* Activity: Start at the top line and retype the data exactly through to the end.

(Extracted records)
/---

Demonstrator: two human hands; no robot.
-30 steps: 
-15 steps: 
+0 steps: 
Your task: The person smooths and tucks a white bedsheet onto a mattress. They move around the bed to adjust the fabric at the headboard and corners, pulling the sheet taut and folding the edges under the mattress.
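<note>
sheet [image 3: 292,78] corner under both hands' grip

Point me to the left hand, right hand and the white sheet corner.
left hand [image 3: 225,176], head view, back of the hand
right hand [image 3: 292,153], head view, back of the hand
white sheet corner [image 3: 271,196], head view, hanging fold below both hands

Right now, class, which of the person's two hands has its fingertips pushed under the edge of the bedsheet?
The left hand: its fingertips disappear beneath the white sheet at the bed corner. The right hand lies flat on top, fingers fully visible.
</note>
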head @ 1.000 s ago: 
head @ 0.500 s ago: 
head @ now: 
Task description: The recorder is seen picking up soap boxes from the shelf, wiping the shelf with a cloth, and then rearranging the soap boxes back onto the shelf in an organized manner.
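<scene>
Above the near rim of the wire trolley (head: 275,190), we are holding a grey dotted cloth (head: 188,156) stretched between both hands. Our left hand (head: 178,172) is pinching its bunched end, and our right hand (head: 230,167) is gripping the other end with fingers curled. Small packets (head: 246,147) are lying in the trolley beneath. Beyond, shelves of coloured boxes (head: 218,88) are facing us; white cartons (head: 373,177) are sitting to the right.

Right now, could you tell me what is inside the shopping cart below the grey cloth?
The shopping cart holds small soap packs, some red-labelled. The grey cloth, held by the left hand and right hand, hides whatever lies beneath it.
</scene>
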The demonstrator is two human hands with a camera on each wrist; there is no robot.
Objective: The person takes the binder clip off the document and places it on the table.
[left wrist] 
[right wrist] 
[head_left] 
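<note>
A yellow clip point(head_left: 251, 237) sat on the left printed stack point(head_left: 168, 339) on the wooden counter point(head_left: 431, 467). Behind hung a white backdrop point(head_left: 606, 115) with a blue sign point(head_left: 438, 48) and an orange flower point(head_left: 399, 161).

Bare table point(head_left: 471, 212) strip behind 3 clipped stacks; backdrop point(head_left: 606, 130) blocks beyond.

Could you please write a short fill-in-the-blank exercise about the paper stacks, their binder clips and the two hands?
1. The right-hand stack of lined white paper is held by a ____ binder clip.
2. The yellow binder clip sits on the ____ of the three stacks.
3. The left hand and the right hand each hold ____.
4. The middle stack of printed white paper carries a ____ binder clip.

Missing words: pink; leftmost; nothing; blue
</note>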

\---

* Output below:
Demonstrator: two human hands; no robot.
-30 steps: 
-15 steps: 
+0 steps: 
Your task: The person smooths and tucks a white bedsheet onto a mattress. They move around the bed to adjust the fabric at the headboard and corners, pulling the sheet taut and folding the edges under the mattress.
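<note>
sheet [image 3: 292,78] corner under both hands' grip

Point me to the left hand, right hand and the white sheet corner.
left hand [image 3: 225,176], head view, back of the hand
right hand [image 3: 292,153], head view, back of the hand
white sheet corner [image 3: 271,196], head view, hanging fold below both hands

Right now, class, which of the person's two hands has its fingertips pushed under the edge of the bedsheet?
The left hand: its fingertips disappear beneath the white sheet at the bed corner. The right hand lies flat on top, fingers fully visible.
</note>
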head @ 1.000 s ago: 
head @ 0.500 s ago: 
head @ now: 
Task description: The recorder is seen picking up soap boxes from the shelf, wiping the shelf with a cloth, and then rearranging the soap boxes back onto the shelf in an organized manner.
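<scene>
Above the near rim of the wire trolley (head: 275,190), we are holding a grey dotted cloth (head: 188,156) stretched between both hands. Our left hand (head: 178,172) is pinching its bunched end, and our right hand (head: 230,167) is gripping the other end with fingers curled. Small packets (head: 246,147) are lying in the trolley beneath. Beyond, shelves of coloured boxes (head: 218,88) are facing us; white cartons (head: 373,177) are sitting to the right.

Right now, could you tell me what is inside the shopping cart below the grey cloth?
The shopping cart holds small soap packs, some red-labelled. The grey cloth, held by the left hand and right hand, hides whatever lies beneath it.
</scene>
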The demonstrator is two human hands with a camera on each wrist; there is no robot.
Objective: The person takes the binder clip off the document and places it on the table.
[left wrist] 
[right wrist] 
[head_left] 
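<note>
A yellow clip point(head_left: 251, 237) sat on the left printed stack point(head_left: 168, 339) on the wooden counter point(head_left: 431, 467). Behind hung a white backdrop point(head_left: 606, 115) with a blue sign point(head_left: 438, 48) and an orange flower point(head_left: 399, 161).

Bare table point(head_left: 471, 212) strip behind 3 clipped stacks; backdrop point(head_left: 606, 130) blocks beyond.

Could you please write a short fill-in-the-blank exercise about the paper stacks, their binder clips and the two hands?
1. The right-hand stack of lined white paper is held by a ____ binder clip.
2. The yellow binder clip sits on the ____ of the three stacks.
3. The left hand and the right hand each hold ____.
4. The middle stack of printed white paper carries a ____ binder clip.

Missing words: pink; leftmost; nothing; blue
</note>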

This output is finished.